Tra i piatti unici offerti dalla cucina del ristorante novafeltrese ci sono i passatelli asciutti in crema di zucca e tartufo nero e il coniglio alle erbe aromatiche, una rivisitazione del coniglio in porchetta. Immancabile anche la pizza a base di tartufo, porcino o prugnolo, fungo tipico della zona. «La cucina emiliana e quella romagnola hanno qualche elemento di contatto», precisa Crociati, «ma ci sono tanti piatti tipici che non possono essere confusi».

EMILIA NON FA ROMAGNA
L’Emilia si riconosce dalle tigelle, lo gnocco fritto, il tortellino, i salumi e gli insaccati tipici (come il ben noto Prosciutto di Parma). Le carni vengono prevalentemente bollite o fatte arrosto.
La Romagna predilige le carni alla griglia o alla brace (non mancano gli allevamenti bovini di razza bianca), in tavola al posto del pane si porta la piadina, diventata anche un famosissimo cibo di strada assieme al crescione (detto anche cascione, o cassone), spesso farcito con lo squacquerone. Non possono mancare i cappelletti (in versione riminese o valmarecchiese ripieni di carne, oppure cesenate ripieni di formaggi), in brodo o asciutti al sugo, le tagliatelle, tra i contorni gli stridoli. Il formaggio di Fossa è uno dei pezzi forti assieme al tartufo. E poi ci sono i pesci dell’Adriatico che per quanto semplici, vengono valorizzati a seconda dell'occasione, come i sardoncini, le sogliole, le canocchie, le cozze e le vongole, le seppie e le triglie. Insomma, chi più ne ha.

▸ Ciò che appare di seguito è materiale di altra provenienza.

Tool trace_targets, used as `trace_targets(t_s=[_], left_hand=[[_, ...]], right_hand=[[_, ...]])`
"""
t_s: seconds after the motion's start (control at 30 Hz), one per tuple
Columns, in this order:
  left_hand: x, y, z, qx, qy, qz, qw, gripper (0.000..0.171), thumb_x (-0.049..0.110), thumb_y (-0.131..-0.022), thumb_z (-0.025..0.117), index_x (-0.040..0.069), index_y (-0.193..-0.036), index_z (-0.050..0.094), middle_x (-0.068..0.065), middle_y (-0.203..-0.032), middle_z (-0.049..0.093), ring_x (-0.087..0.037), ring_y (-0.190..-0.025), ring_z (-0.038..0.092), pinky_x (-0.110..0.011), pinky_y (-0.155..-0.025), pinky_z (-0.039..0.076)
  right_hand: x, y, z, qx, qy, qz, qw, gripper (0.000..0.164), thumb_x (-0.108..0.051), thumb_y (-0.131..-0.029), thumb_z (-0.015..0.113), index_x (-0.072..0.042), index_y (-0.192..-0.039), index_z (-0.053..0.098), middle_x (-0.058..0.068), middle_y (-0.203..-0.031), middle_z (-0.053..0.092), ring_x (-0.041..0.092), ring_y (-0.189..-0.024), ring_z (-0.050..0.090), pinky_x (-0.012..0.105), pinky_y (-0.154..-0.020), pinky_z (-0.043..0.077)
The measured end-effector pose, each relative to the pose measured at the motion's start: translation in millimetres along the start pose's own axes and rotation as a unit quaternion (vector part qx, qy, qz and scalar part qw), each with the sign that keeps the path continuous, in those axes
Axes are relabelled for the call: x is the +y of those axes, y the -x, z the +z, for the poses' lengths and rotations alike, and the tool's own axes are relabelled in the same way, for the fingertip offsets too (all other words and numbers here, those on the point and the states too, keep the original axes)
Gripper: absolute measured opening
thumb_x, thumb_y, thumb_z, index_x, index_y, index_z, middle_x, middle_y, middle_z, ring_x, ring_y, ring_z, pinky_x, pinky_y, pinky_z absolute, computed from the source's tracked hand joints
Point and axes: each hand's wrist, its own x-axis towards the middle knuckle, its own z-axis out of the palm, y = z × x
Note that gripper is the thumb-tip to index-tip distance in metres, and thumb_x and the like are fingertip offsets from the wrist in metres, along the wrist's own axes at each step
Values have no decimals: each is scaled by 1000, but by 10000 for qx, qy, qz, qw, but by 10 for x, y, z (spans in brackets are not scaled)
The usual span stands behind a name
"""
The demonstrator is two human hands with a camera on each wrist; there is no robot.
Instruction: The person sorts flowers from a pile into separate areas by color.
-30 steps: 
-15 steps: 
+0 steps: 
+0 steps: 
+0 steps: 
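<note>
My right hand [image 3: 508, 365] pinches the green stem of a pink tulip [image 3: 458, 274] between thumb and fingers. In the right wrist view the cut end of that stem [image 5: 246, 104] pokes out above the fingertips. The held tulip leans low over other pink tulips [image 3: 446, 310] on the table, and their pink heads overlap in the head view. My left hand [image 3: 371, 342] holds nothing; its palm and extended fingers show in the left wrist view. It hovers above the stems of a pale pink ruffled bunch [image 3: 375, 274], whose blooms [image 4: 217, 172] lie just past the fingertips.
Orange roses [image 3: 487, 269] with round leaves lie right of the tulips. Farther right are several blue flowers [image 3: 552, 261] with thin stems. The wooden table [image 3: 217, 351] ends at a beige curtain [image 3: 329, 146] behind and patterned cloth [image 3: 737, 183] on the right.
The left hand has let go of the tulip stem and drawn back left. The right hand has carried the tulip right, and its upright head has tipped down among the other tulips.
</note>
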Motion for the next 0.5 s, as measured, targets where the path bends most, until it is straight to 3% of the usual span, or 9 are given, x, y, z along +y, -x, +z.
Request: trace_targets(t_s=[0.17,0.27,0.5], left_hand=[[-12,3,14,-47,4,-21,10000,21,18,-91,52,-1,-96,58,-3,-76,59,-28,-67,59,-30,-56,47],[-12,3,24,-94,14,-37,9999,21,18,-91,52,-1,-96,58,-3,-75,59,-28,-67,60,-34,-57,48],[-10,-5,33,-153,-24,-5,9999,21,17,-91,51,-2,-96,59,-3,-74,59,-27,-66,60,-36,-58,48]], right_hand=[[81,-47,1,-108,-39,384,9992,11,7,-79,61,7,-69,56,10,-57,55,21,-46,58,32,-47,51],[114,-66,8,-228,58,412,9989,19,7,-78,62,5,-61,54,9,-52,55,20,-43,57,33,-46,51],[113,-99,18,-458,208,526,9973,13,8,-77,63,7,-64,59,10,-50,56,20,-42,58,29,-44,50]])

A proposito di pesce: tra i piatti tipici della tradizione rivierasca il brodetto alla riminese, i quadrucci in brodo di seppie e i passatelli in brodo di paganello.

L'ARDUA SENTENZA
«La cucina romagnola dev’esserci per forza su Tripadvisor, non può mancare», esclama il ristoratore che si occupa di vino e cucina romagnole da 32 anni e da 16 è a capo del Jolly-La Matta. «Noi romagnoli siamo molto bravi a parlare ma meno ad agire», afferma il gestore, ricordando a sua insaputa le parole di Daniele Maggioli e Antonio Ramberti del Duo Bucolico, con cui due settimane fa abbiamo parlato di musica e scena emergente romagnola più o meno negli stessi termini, «il nostro territorio è cresciuto molto nell’ultimo periodo ma in modo selvaggio e caotico, grazie all’intraprendenza e all’iniziativa di pochi. Ora il sistema sta provando a muoversi, ma ci vuole molto coordinamento. Il mondo è così globalizzato che non possiamo restare fermi nel nostro contesto locale. Dobbiamo farci riconoscere: “Rimini” è già un brand, ma la “Romagna” è confondibile. Dovremmo trovare qualcos’altro, la “Coca-Cola” della Riviera». Potrebbe essere la piadina, ma chissà se saprà mettere tutti d’accordo. Nel frattempo il riconoscimento delle tipicità culinarie dovrebbe passare anche per i colossi dell'informazione online. Come Tripadvisor.